YOUR INSTRUCTIONS — Copy each record below exactly, please, and leave its pictures out.

RECORD EXCERPTS —
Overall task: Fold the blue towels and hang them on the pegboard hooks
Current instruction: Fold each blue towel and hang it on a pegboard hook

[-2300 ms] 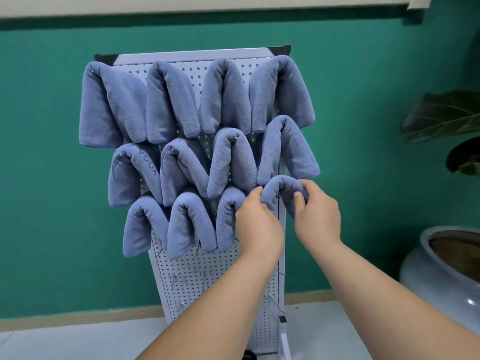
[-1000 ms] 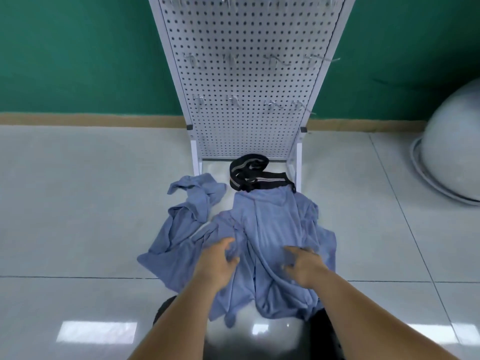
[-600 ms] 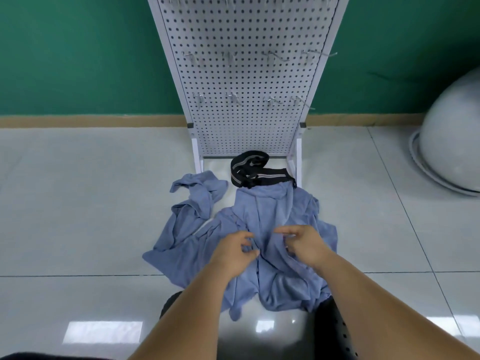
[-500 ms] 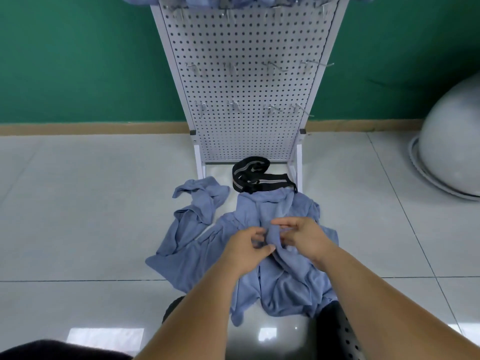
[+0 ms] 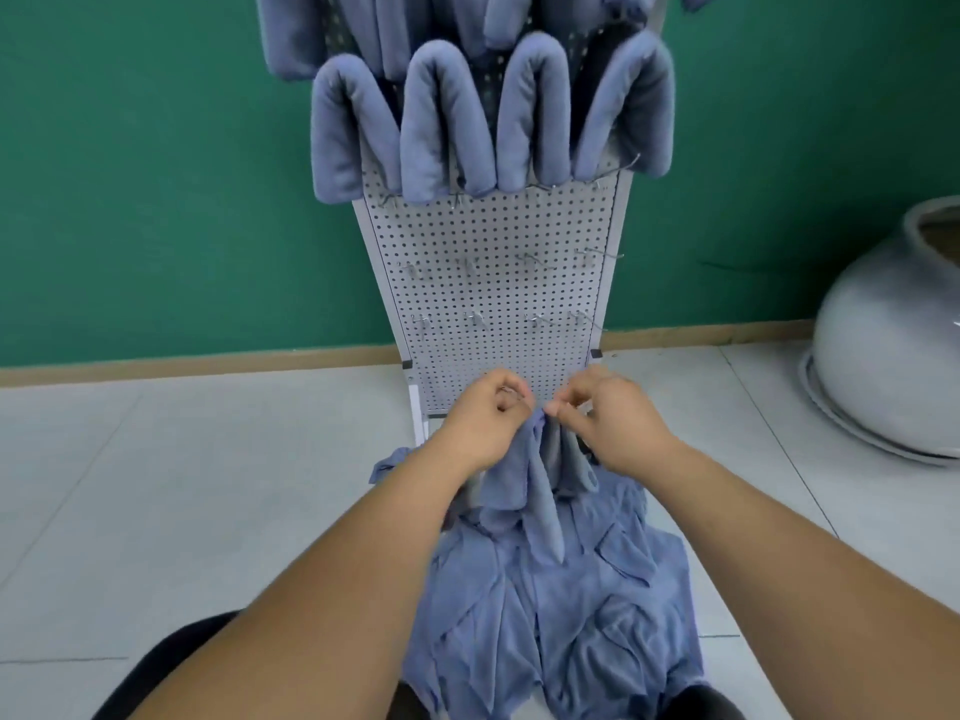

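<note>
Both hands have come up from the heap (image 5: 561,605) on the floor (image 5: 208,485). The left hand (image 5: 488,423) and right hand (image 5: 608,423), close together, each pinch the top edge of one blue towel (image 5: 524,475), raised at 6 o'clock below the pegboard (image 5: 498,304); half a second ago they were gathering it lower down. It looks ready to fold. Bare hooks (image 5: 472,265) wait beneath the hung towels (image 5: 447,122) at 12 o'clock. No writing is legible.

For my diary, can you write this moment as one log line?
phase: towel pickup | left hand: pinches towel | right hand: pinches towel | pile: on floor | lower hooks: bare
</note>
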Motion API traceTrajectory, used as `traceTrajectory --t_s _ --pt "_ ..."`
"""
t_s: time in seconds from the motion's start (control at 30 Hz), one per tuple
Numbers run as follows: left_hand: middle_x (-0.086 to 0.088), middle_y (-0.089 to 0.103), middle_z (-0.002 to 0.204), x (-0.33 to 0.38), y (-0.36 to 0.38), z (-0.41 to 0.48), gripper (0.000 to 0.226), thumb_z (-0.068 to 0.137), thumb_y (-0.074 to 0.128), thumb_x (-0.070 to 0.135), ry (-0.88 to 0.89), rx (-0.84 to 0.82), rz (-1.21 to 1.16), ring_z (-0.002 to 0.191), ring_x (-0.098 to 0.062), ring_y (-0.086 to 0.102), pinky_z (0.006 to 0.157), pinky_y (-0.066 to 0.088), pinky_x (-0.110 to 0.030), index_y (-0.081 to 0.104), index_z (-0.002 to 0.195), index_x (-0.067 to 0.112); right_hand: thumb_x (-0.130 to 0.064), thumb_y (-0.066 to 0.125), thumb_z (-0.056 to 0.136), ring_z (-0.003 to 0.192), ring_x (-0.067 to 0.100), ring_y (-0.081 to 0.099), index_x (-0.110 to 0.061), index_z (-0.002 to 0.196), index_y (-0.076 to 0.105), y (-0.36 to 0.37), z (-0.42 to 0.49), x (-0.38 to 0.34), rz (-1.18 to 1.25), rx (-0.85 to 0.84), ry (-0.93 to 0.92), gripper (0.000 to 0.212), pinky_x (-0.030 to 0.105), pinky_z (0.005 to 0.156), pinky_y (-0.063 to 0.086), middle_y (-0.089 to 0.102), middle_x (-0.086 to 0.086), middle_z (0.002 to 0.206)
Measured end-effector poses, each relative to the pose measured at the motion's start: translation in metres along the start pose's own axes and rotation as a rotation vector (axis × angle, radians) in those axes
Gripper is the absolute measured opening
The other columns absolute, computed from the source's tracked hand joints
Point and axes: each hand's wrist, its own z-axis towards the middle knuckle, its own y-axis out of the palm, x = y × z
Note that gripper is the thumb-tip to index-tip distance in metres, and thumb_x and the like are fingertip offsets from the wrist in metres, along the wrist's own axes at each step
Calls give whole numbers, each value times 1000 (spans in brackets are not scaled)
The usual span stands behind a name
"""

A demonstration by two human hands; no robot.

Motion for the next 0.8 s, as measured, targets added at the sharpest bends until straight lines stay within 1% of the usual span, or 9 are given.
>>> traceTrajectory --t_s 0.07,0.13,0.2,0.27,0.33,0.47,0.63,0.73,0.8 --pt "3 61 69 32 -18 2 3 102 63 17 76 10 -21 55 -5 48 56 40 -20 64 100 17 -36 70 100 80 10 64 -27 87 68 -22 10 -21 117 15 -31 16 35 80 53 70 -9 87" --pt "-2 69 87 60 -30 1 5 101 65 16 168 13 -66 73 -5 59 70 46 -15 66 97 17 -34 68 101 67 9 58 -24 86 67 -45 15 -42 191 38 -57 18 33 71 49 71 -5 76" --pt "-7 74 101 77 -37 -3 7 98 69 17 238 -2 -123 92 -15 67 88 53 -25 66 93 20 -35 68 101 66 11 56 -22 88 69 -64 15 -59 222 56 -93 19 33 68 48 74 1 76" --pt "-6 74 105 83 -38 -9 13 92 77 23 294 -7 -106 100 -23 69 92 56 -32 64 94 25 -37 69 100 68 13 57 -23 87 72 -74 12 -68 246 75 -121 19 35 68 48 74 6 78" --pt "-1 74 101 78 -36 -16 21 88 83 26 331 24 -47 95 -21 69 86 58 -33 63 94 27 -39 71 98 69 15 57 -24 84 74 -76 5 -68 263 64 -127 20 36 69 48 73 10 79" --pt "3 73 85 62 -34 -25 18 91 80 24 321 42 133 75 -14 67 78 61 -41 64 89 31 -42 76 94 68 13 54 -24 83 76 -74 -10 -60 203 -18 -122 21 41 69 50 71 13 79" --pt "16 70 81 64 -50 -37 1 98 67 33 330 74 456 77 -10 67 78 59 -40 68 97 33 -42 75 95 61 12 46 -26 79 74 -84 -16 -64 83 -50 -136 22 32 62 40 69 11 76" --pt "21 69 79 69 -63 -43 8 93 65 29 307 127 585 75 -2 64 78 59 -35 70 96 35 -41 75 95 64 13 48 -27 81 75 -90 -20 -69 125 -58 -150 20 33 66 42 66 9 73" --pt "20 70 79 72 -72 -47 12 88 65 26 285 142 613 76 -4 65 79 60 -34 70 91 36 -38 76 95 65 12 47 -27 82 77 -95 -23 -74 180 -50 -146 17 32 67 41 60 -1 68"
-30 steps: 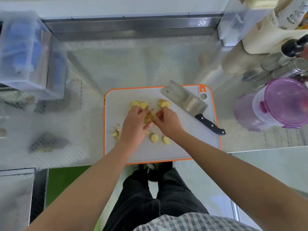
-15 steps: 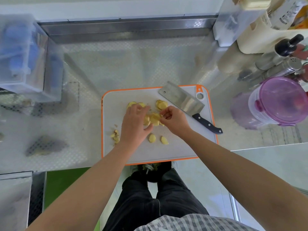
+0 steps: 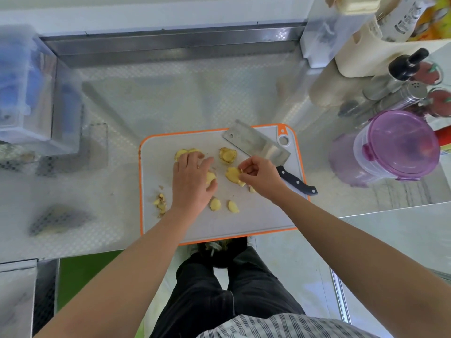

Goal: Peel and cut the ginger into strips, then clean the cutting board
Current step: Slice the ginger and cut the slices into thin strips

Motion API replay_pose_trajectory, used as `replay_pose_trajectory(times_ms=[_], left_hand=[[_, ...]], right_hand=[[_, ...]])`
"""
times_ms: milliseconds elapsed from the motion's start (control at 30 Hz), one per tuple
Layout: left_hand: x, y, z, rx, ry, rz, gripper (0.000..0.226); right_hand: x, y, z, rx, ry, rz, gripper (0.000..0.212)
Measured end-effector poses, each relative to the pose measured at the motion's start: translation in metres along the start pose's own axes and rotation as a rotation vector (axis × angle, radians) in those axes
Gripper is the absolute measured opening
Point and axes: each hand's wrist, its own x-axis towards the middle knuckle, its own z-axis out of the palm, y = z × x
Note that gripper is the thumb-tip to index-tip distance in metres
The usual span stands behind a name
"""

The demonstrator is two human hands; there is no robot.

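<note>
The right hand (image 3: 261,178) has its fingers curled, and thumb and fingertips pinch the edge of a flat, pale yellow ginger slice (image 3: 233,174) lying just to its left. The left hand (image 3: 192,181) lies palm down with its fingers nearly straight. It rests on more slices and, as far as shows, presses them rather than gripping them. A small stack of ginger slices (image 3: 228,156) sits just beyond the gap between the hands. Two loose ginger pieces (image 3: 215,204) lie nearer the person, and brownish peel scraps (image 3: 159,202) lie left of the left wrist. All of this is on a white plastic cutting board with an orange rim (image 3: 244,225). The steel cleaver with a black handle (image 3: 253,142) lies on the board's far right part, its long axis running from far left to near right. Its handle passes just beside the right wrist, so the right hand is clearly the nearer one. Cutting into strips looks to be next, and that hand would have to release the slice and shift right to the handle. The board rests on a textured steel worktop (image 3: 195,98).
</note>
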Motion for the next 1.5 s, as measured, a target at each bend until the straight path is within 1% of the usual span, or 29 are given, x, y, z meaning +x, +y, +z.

OUTPUT OF THE EXERCISE —
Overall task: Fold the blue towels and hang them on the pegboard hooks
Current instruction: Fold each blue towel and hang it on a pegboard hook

[-2300 ms] 
[-1000 ms] 
[-600 ms] 
[-500 ms] 
[+0 ms] 

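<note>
Both hands have come up from the heap (image 5: 561,605) on the floor (image 5: 208,485). The left hand (image 5: 488,423) and right hand (image 5: 608,423), close together, each pinch the top edge of one blue towel (image 5: 524,475), raised at 6 o'clock below the pegboard (image 5: 498,304); half a second ago they were gathering it lower down. It looks ready to fold. Bare hooks (image 5: 472,265) wait beneath the hung towels (image 5: 447,122) at 12 o'clock. No writing is legible.

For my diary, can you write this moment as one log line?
phase: towel pickup | left hand: pinches towel | right hand: pinches towel | pile: on floor | lower hooks: bare
</note>
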Motion API traceTrajectory, used as `traceTrajectory --t_s _ --pt "_ ..."`
"""
t_s: time in seconds from the motion's start (control at 30 Hz), one per tuple
Numbers run as follows: left_hand: middle_x (-0.086 to 0.088), middle_y (-0.089 to 0.103), middle_z (-0.002 to 0.204), x (-0.33 to 0.38), y (-0.36 to 0.38), z (-0.41 to 0.48), gripper (0.000 to 0.226), thumb_z (-0.068 to 0.137), thumb_y (-0.074 to 0.128), thumb_x (-0.070 to 0.135), ry (-0.88 to 0.89), rx (-0.84 to 0.82), rz (-1.21 to 1.16), ring_z (-0.002 to 0.191), ring_x (-0.098 to 0.062), ring_y (-0.086 to 0.102), pinky_z (0.006 to 0.157), pinky_y (-0.066 to 0.088), pinky_x (-0.110 to 0.030), index_y (-0.081 to 0.104), index_z (-0.002 to 0.195), index_x (-0.067 to 0.112); right_hand: thumb_x (-0.130 to 0.064), thumb_y (-0.066 to 0.125), thumb_z (-0.056 to 0.136), ring_z (-0.003 to 0.192), ring_x (-0.067 to 0.100), ring_y (-0.081 to 0.099), index_x (-0.110 to 0.061), index_z (-0.002 to 0.196), index_y (-0.076 to 0.105), y (-0.36 to 0.37), z (-0.42 to 0.49), x (-0.38 to 0.34), rz (-1.18 to 1.25), rx (-0.85 to 0.84), ry (-0.93 to 0.92), gripper (0.000 to 0.212), pinky_x (-0.030 to 0.105), pinky_z (0.005 to 0.156), pinky_y (-0.063 to 0.086), middle_y (-0.089 to 0.102), middle_x (-0.086 to 0.086), middle_z (0.002 to 0.206)
Measured end-effector poses, each relative to the pose measured at the motion's start: translation in metres along the start pose's own axes and rotation as a rotation vector (axis × angle, radians) in those axes
Gripper is the absolute measured opening
The other columns absolute, computed from the source's tracked hand joints
Point and axes: each hand's wrist, its own z-axis towards the middle knuckle, its own y-axis out of the palm, x = y × z
Note that gripper is the thumb-tip to index-tip distance in metres, and thumb_x and the like are fingertip offsets from the wrist in metres, along the wrist's own axes at each step
Calls give whole numbers, each value times 1000 (spans in brackets are not scaled)
The usual span stands behind a name
"""

A demonstration by two human hands; no robot.

Motion for the next 0.8 s, as measured, targets added at the sharpest bends until straight lines stay within 1% of the usual span, or 9 are given.
>>> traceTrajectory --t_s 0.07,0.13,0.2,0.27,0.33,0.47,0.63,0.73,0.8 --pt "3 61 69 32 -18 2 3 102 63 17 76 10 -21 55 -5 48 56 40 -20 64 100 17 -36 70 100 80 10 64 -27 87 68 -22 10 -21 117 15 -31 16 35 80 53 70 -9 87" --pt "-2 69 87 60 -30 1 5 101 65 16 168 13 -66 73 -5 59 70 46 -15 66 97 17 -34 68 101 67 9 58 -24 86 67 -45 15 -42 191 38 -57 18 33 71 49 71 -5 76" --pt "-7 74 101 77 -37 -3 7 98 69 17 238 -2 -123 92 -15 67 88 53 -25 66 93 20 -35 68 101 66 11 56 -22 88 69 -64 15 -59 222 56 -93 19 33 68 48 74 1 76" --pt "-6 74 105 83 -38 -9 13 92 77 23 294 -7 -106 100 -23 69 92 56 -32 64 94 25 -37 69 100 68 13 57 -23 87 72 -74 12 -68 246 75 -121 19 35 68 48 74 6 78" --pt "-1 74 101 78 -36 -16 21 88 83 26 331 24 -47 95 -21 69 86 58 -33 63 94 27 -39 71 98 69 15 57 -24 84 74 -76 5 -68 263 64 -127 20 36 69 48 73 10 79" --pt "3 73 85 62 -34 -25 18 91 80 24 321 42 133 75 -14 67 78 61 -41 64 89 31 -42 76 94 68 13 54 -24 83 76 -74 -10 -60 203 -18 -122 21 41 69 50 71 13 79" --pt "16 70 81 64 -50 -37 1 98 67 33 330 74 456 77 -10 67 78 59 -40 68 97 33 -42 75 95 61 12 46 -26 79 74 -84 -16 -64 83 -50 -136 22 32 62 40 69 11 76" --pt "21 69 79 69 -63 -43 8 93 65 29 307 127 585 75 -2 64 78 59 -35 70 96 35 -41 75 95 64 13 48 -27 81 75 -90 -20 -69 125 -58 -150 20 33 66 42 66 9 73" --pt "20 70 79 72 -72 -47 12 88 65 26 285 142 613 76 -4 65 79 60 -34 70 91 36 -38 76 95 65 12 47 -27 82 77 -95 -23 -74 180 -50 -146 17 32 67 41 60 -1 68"
-30 steps: 
-15 steps: 
+0 steps: 

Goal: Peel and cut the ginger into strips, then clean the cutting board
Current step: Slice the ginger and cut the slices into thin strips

Motion API replay_pose_trajectory, used as `replay_pose_trajectory(times_ms=[_], left_hand=[[_, ...]], right_hand=[[_, ...]])`
"""
times_ms: milliseconds elapsed from the motion's start (control at 30 Hz), one per tuple
Layout: left_hand: x, y, z, rx, ry, rz, gripper (0.000..0.226); right_hand: x, y, z, rx, ry, rz, gripper (0.000..0.212)
Measured end-effector poses, each relative to the pose measured at the motion's start: translation in metres along the start pose's own axes and rotation as a rotation vector (axis × angle, radians) in those axes
Gripper is the absolute measured opening
Point and axes: each hand's wrist, its own x-axis towards the middle knuckle, its own z-axis out of the palm, y = z × x
Note that gripper is the thumb-tip to index-tip distance in metres
The usual span stands behind a name
"""

The demonstrator is two human hands; there is no robot.

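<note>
The right hand (image 3: 261,178) has its fingers curled, and thumb and fingertips pinch the edge of a flat, pale yellow ginger slice (image 3: 233,174) lying just to its left. The left hand (image 3: 192,181) lies palm down with its fingers nearly straight. It rests on more slices and, as far as shows, presses them rather than gripping them. A small stack of ginger slices (image 3: 228,156) sits just beyond the gap between the hands. Two loose ginger pieces (image 3: 215,204) lie nearer the person, and brownish peel scraps (image 3: 159,202) lie left of the left wrist. All of this is on a white plastic cutting board with an orange rim (image 3: 244,225). The steel cleaver with a black handle (image 3: 253,142) lies on the board's far right part, its long axis running from far left to near right. Its handle passes just beside the right wrist, so the right hand is clearly the nearer one. Cutting into strips looks to be next, and that hand would have to release the slice and shift right to the handle. The board rests on a textured steel worktop (image 3: 195,98).
</note>
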Motion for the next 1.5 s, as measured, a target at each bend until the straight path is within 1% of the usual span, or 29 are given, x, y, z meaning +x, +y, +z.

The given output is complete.